- PROBLEM DESCRIPTION -
Wherever "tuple" appears in the records below, copy the line that holds it.

(DATASET RECORDS begins)

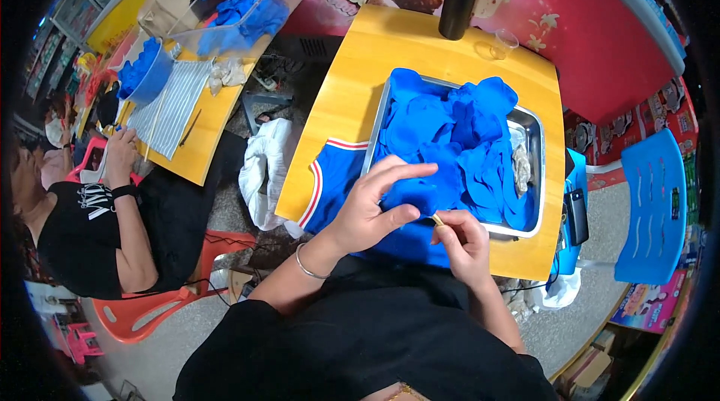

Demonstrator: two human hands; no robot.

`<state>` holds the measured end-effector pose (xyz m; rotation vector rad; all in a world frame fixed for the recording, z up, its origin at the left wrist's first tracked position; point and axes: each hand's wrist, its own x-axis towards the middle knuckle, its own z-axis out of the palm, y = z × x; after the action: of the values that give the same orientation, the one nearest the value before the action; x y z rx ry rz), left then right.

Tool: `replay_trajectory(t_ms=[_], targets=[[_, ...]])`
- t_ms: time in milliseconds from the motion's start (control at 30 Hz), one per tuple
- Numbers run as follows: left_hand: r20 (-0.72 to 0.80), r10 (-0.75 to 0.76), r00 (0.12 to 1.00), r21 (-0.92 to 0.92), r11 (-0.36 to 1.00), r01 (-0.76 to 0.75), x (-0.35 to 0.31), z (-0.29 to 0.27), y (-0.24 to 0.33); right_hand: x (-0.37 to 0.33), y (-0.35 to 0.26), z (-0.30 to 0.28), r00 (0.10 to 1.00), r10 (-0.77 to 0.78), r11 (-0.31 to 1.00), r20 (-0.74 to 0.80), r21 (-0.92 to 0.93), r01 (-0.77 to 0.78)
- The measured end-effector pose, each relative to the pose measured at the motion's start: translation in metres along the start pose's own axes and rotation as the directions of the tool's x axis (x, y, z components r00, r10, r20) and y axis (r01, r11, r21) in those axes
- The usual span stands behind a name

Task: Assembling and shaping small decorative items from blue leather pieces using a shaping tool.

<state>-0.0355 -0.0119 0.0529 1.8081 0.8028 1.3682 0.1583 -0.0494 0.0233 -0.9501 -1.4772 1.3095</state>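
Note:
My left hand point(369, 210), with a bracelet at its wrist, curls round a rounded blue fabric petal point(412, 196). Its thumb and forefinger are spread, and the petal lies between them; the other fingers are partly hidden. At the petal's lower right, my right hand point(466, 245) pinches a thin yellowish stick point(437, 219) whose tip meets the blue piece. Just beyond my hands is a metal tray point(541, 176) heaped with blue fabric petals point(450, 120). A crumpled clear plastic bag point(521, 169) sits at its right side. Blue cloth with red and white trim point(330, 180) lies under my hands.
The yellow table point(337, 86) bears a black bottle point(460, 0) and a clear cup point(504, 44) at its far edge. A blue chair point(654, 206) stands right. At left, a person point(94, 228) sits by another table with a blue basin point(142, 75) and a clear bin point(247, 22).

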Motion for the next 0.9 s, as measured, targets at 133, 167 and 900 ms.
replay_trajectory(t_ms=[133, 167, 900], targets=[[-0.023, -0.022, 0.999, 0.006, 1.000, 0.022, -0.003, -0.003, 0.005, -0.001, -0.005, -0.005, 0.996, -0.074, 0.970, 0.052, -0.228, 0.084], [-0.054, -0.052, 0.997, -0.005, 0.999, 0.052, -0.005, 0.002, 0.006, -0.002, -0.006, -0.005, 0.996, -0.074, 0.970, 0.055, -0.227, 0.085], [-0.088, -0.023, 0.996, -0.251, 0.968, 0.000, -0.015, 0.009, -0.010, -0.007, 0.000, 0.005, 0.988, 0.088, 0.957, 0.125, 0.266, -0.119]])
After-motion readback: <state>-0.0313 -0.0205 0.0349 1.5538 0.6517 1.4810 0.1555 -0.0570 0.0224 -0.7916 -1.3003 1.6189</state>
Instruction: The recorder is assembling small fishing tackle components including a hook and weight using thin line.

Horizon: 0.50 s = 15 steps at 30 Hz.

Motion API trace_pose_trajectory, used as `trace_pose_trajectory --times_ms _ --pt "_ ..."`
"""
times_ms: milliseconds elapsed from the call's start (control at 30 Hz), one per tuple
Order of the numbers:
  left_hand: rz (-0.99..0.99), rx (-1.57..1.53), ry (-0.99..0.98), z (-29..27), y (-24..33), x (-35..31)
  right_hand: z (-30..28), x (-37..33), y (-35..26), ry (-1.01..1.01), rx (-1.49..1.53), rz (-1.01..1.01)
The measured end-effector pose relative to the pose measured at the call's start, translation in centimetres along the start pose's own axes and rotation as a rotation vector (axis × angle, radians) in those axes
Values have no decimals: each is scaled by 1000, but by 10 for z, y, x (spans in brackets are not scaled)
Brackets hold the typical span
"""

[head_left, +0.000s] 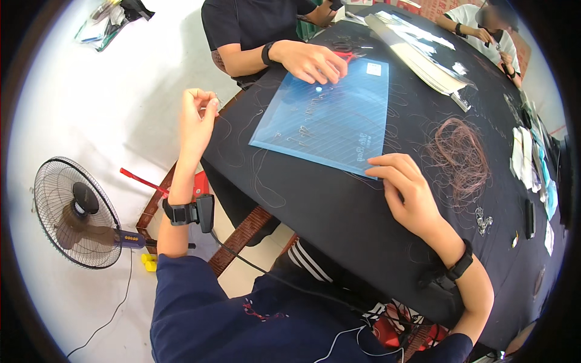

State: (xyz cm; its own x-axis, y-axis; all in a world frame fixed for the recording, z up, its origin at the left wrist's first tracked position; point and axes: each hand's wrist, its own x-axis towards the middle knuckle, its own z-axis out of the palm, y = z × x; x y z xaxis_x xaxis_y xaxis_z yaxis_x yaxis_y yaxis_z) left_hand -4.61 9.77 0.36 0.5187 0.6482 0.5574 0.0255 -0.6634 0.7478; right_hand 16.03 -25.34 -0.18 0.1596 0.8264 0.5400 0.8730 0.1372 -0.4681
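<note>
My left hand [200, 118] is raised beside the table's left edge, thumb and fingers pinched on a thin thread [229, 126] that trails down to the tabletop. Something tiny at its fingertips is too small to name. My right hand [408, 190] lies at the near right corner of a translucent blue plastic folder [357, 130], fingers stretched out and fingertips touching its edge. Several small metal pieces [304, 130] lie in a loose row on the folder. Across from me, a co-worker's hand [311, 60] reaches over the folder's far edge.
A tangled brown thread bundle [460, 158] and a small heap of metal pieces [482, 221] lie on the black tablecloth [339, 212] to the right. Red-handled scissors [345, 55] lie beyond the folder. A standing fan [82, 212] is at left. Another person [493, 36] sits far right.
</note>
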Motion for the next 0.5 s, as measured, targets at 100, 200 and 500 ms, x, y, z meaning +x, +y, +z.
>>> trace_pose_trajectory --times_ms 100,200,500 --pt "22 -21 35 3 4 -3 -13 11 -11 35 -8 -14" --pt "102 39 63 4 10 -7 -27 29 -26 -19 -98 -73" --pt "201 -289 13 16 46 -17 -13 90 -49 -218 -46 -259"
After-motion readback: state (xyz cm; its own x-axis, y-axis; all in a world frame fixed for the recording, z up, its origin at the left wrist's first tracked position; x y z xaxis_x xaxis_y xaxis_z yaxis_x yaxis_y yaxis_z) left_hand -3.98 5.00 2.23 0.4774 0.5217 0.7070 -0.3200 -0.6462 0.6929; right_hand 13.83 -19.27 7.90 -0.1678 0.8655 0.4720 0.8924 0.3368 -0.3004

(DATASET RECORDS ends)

- ANSWER -
- t_ms: time in milliseconds from the motion's start (control at 30 Hz), one per tuple
times_ms: milliseconds elapsed from the call's start (control at 30 Hz), one per tuple

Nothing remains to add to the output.